Part 4·4.1·12 min read

Receptors and Ligands

Receptors are molecular sensors — proteins that detect specific extracellular signals and transduce them into intracellular responses.

receptorsligandscell signalingpharmacology

A cell cannot see, hear, or taste. It lives in a chemical environment it can only sample through molecular contact. The mechanism by which cells detect and interpret their environment is through receptors — proteins that bind specific signaling molecules (ligands) with high specificity and affinity, and in doing so, change their own state and trigger a cellular response.

This receptor-ligand system is the cell's sensory apparatus. Understanding it is essential for pharmacology (most drugs work by binding receptors), cell biology (virtually all intercellular communication uses receptors), and bioinformatics (receptor expression patterns determine cell responses to drugs and environments).

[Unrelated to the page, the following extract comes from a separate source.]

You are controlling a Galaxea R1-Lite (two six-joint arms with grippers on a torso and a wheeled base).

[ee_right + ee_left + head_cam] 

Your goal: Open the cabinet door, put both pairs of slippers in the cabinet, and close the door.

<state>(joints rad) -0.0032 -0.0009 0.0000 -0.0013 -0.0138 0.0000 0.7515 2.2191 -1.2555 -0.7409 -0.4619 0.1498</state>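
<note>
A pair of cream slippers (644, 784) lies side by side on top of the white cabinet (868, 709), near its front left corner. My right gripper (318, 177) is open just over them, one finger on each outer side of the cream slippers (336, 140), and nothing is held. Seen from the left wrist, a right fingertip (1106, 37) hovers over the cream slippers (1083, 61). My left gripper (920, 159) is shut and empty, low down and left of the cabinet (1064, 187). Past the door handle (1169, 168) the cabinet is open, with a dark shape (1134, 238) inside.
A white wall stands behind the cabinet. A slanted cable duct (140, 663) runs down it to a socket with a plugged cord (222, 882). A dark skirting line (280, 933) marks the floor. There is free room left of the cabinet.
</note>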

The Receptor-Ligand Relationship

A receptor is characterized by:

  • Specificity: binds a defined set of ligands, not all molecules
  • Affinity: strength of binding, quantified as dissociation constant (Kd). Lower Kd = tighter binding.
  • Saturation: a finite number of receptors; binding follows a saturation curve
  • Signal transduction: binding triggers a conformational change that propagates information

A ligand is any molecule that binds a receptor:

  • Agonist: binds and activates the receptor (mimics the natural ligand)
  • Antagonist: binds and blocks activation (competes with agonist but doesn't activate)
  • Partial agonist: binds and produces submaximal activation
  • Inverse agonist: binds and reduces activity below basal level (for constitutively active receptors)
{ }Receptor-ligand as API authentication

Think of a receptor as an API endpoint that requires a specific authentication token (ligand). The shape and charge distribution of the ligand is the token; the receptor's binding pocket is the verifier. Only the correct token triggers the downstream response.

An agonist is a valid token. An antagonist is a structurally similar molecule that occupies the endpoint without triggering a response — like a key that fits the lock but doesn't turn. An inverse agonist turns the response below baseline — like a key that actively locks a previously cracked door.

Drug design is largely the engineering of better tokens: molecules with higher specificity (fewer off-target receptors) and appropriate agonism/antagonism for the therapeutic goal.

Receptor Classes

G Protein-Coupled Receptors (GPCRs)

GPCRs are the largest family of membrane receptors in the human genome (~800 members). They share a characteristic 7-transmembrane helix structure and signal through heterotrimeric G proteins (Gα, Gβ, Gγ subunits).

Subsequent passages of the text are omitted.